I’m an Aussie dual national that had lived in the U.K. all my working life. I’ve got a pension that I’ve built up through my own business and know that if I cash this out in retirement I’d generally get 25% tax free and then be taxed on the rest according to normal income tax (which is a good old whack). However if I moved to aus and transferred my pension to an Australia super fund does this mean I’d avoid this tax? I’ve read up and can see that you don’t pay tax for super withdrawals unless it’s an ‘untaxed’ fund which as far as I can tell is quite rare and more for public servants. Can anyone help on this at all? Might be another reason to head back!

ps. Please note im not referring to the state pension here but my own personal contribution pension.

Thanks!

Hi Dilby

You could potentially enjoy a more tax efficient retirement in Australian than the UK regards your pension from the sounds of it however as Alan mentions the transfer regime is tighter nowadays, this is generally down to age and contribution caps for private pensions.
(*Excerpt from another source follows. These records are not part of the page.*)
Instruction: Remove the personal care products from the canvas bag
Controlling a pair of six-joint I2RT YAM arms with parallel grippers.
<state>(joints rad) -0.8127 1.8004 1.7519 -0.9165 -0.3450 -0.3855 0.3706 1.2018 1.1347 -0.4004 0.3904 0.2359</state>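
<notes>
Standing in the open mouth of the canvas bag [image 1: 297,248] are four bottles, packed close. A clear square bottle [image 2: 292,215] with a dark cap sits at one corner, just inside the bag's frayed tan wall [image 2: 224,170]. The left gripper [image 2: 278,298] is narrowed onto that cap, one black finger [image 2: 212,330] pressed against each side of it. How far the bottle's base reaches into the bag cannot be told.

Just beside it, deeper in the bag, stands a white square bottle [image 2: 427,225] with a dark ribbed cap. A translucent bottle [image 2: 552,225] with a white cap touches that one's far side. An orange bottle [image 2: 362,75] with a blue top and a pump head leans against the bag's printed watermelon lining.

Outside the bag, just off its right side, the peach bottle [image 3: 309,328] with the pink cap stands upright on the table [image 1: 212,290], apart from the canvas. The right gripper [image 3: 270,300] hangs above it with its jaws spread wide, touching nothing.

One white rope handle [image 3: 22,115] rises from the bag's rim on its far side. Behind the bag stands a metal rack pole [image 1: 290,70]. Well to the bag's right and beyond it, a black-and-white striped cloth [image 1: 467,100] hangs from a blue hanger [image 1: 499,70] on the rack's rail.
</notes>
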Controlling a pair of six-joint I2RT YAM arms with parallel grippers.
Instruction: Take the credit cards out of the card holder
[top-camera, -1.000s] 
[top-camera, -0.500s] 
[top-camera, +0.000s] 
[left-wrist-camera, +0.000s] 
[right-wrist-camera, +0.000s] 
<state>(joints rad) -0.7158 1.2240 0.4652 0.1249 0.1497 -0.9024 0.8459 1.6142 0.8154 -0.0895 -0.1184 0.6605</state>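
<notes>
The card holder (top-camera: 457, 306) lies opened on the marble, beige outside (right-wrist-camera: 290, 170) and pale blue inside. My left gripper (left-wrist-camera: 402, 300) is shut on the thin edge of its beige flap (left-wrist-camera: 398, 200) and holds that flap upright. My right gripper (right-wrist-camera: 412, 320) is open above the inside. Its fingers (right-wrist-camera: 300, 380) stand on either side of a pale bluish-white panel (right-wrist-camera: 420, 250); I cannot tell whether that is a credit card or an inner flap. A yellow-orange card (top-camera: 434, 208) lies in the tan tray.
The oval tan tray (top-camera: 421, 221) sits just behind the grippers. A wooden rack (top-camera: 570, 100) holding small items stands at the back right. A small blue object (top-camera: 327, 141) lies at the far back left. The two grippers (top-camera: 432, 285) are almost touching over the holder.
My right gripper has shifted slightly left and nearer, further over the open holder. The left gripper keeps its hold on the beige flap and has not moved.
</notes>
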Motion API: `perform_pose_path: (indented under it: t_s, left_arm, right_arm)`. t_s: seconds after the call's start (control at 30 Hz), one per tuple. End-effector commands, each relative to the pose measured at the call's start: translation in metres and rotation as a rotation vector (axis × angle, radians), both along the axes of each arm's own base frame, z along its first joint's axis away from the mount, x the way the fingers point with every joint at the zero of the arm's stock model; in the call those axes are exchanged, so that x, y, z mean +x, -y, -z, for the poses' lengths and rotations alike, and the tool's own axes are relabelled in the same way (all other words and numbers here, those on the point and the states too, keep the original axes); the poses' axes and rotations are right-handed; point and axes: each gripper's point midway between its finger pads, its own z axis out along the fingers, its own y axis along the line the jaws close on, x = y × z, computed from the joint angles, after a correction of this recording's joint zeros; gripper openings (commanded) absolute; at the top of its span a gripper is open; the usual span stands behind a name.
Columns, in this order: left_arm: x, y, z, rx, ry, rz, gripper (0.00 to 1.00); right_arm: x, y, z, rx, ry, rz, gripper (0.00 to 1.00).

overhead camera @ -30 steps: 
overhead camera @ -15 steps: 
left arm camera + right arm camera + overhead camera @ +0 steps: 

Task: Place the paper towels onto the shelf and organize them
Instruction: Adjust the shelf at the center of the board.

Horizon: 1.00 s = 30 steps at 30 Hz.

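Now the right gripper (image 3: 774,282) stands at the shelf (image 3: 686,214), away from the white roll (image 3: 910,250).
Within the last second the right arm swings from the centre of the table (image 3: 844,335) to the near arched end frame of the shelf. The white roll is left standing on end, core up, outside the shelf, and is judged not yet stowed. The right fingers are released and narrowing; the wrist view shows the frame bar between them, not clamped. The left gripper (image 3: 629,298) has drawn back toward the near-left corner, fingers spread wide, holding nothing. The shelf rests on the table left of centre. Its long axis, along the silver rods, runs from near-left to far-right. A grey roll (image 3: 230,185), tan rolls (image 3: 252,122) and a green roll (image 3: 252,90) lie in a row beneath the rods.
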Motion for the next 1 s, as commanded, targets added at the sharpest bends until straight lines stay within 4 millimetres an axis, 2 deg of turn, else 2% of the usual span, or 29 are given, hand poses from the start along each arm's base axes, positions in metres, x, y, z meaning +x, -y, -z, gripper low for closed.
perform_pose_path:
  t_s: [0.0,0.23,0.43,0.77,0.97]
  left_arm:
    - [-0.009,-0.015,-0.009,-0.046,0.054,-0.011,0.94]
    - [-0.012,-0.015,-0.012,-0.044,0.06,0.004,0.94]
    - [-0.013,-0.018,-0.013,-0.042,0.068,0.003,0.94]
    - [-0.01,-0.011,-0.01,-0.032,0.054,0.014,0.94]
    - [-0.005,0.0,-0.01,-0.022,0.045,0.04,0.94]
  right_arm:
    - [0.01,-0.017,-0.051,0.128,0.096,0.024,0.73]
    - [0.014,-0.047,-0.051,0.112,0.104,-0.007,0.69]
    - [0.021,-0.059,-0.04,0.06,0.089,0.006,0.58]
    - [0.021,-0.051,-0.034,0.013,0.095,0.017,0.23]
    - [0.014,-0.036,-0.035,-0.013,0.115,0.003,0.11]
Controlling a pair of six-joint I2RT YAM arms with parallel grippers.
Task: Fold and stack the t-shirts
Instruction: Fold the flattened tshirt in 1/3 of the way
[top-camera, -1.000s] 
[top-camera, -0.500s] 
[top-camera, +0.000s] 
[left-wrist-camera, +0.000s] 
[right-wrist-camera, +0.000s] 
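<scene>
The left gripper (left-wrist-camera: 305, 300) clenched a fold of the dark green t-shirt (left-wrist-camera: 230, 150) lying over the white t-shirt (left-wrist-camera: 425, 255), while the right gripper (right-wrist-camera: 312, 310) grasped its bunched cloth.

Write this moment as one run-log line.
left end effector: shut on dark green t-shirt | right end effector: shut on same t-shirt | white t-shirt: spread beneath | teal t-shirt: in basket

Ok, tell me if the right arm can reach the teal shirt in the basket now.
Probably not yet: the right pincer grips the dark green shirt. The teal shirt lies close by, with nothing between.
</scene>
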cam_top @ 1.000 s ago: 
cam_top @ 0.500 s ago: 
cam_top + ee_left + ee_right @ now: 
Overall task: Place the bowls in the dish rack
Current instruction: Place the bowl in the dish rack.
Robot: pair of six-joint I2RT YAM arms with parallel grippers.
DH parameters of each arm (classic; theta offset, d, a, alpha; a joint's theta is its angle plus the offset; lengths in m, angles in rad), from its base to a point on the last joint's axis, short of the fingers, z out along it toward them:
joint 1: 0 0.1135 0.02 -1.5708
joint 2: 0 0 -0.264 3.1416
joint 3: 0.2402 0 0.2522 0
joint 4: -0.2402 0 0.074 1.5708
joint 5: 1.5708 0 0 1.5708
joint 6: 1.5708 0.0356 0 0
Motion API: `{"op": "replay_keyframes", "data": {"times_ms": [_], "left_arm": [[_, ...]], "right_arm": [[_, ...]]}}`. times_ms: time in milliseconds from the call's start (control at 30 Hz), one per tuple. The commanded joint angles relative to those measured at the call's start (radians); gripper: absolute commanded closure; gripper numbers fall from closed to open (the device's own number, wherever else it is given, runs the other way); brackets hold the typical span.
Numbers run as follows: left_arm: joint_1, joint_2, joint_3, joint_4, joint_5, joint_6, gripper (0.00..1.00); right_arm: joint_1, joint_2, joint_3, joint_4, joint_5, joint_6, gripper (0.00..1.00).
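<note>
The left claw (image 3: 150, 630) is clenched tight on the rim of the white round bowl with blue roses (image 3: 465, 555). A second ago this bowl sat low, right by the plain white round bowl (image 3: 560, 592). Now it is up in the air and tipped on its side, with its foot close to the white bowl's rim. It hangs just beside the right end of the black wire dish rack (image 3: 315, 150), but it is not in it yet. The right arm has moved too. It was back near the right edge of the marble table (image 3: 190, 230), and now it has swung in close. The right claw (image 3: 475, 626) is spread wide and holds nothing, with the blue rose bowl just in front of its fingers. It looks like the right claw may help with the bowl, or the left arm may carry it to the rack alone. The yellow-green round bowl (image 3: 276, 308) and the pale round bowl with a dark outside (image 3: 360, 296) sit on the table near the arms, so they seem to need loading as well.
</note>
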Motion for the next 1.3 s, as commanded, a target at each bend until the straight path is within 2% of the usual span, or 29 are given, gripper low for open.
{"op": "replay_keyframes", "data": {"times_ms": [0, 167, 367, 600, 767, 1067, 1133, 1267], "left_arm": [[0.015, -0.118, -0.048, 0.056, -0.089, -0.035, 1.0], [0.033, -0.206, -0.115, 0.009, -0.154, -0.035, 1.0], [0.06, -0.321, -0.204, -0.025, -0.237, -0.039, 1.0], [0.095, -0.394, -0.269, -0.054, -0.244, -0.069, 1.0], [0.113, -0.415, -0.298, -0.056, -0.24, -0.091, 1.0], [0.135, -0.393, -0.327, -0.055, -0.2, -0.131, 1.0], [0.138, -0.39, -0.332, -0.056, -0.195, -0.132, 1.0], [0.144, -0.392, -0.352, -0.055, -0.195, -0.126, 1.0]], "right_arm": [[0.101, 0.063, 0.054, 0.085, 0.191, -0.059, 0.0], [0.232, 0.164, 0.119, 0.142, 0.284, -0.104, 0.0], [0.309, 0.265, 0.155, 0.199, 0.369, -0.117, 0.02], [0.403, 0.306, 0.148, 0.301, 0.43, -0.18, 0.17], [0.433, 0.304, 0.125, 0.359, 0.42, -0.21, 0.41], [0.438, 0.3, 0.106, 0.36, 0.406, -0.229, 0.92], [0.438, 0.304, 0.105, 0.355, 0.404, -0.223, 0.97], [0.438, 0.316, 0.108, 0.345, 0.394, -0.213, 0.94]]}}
Regards age, you would have to be over age 55 in the first instance to consider a transfer and secondly a person can only contribute typically $300,000 in one go without breaching (excluding growth (AFE)), this is based on using up the current financial year plus two future years of allowance.

Therefore in cases such as these (assuming pot size greater than $300,000 and age 55 and above) a strategy to consider could be to access the 25% and then progressively transfer the residual amount within the contribution cap allowance every three years (depending on pot size and age etc).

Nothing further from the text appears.